What is the business model in detail? In digital health and benefits, that includes coverage, acquisition, delivery, and revenue mechanics worked through at decision depth, not described in strategic aspiration.
What is the distribution strategy? How does this product reach its users, and does that mechanism create product requirements? This is a product question, not a marketing one.
What can this product not do? Regulatory, legal, and clinical constraints belong in Phase 0. Discovering them in a compliance workstream five workstreams into a six-workstream engagement means rebuilding on a foundation that's already occupied.
When those questions are answered — forced to explicit decisions, not assumed — AI acceleration becomes genuinely additive.
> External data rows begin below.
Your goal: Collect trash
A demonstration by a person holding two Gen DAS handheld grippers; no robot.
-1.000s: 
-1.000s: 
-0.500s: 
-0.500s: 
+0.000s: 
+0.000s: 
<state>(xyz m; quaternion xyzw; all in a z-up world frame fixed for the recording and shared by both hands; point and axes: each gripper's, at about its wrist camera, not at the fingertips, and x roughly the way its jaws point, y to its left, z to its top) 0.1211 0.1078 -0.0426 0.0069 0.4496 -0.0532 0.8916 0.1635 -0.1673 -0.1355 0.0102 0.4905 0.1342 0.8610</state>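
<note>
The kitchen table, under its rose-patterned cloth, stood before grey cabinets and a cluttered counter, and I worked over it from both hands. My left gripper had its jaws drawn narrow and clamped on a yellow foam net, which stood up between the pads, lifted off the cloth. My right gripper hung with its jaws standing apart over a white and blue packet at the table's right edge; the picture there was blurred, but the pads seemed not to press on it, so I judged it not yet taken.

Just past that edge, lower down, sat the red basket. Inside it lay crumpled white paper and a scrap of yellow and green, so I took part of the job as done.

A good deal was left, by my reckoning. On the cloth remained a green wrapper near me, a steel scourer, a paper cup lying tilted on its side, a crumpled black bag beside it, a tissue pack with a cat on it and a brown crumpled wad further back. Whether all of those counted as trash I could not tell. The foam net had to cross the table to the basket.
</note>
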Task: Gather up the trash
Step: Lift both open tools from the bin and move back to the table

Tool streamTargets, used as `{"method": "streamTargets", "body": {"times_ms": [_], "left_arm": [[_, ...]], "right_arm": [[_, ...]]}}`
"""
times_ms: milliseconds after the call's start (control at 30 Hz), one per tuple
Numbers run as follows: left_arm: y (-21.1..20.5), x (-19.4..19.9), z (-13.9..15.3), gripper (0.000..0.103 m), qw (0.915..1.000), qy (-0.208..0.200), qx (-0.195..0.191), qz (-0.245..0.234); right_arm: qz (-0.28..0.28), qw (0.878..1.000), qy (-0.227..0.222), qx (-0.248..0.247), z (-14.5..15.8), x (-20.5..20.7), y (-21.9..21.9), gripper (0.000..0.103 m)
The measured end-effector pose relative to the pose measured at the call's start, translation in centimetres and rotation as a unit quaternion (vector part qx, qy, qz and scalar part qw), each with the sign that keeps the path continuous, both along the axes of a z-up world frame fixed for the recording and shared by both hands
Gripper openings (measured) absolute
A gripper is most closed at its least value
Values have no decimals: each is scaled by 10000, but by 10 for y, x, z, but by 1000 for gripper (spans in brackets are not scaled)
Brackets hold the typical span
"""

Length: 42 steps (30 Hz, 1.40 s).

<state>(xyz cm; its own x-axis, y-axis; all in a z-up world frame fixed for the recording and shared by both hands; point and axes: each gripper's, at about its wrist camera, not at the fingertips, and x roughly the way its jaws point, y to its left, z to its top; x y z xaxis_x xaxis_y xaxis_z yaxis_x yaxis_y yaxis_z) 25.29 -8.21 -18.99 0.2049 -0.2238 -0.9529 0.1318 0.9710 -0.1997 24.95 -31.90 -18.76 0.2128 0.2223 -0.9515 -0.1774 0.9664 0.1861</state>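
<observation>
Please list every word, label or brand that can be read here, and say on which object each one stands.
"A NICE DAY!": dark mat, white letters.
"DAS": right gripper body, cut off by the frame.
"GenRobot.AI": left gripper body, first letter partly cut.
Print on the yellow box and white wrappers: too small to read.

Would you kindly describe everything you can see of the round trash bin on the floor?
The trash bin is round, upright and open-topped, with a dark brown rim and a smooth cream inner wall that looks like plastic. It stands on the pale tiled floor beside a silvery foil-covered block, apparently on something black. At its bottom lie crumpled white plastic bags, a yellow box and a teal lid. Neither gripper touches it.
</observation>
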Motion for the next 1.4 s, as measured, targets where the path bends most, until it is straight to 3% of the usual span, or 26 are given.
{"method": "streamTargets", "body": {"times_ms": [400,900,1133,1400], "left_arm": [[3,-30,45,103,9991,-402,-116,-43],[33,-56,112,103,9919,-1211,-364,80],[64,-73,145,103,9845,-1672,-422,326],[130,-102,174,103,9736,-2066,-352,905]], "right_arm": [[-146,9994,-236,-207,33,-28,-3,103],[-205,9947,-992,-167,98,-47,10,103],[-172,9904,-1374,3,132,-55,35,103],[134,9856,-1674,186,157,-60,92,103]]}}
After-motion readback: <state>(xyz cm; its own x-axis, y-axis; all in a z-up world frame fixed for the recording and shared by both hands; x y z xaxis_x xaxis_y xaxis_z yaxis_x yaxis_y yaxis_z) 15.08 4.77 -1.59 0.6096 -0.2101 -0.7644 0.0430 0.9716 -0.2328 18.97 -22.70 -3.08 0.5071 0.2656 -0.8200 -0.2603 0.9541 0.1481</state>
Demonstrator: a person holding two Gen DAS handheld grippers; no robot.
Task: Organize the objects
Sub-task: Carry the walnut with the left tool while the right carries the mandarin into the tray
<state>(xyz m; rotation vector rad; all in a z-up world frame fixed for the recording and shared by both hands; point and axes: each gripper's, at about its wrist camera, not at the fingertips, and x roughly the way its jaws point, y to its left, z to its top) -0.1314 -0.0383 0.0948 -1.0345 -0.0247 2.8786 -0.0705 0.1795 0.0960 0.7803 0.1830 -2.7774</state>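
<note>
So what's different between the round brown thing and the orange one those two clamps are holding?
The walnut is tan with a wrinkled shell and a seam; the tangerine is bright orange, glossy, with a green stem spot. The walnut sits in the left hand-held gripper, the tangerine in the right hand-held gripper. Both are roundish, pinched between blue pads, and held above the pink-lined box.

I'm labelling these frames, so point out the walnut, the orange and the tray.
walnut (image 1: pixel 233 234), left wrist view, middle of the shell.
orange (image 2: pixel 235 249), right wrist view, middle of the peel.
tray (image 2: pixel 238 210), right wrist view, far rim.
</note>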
Every specification produced on top of resolved foundations survives strategic changes intact. Until then, speed is a liability wearing the face of progress.
The principle: AI production speed amplifies the cost of premature specification. The Phase 0 gate matters more in AI-augmented work, not less.
Frequently Asked Questions
What is premature specification in AI product development?
Premature specification means producing detailed product documents before the business model, go-to-market strategy, or core architectural decisions have been resolved. In AI-augmented work, this is particularly costly because AI generates specification volume much faster than traditional teams — meaning more work is built on an unstable foundation before the error becomes visible.
What is Phase 0 in IDPD?
Phase 0 is the Business Model Foundation gate in Intent-Driven Product Design. It requires explicit resolution of coverage, acquisition, delivery, and revenue viability before any feature specification begins. It is a structural gate, not a documentation exercise.
Why does AI-augmented work make rework more expensive?
Because AI produces specification volume significantly faster than human-only teams, the surface area of documents encoding a wrong assumption is proportionally larger. When that assumption changes, revision spans every document built on it. The faster you build on a wrong foundation, the more expensive the correction.
What should happen before an AI-augmented specification session?
At minimum: documented resolution of business model mechanics, distribution strategy, and known regulatory or operational constraints. These should be explicit decisions with named owners — not assumptions carried forward from prior conversations.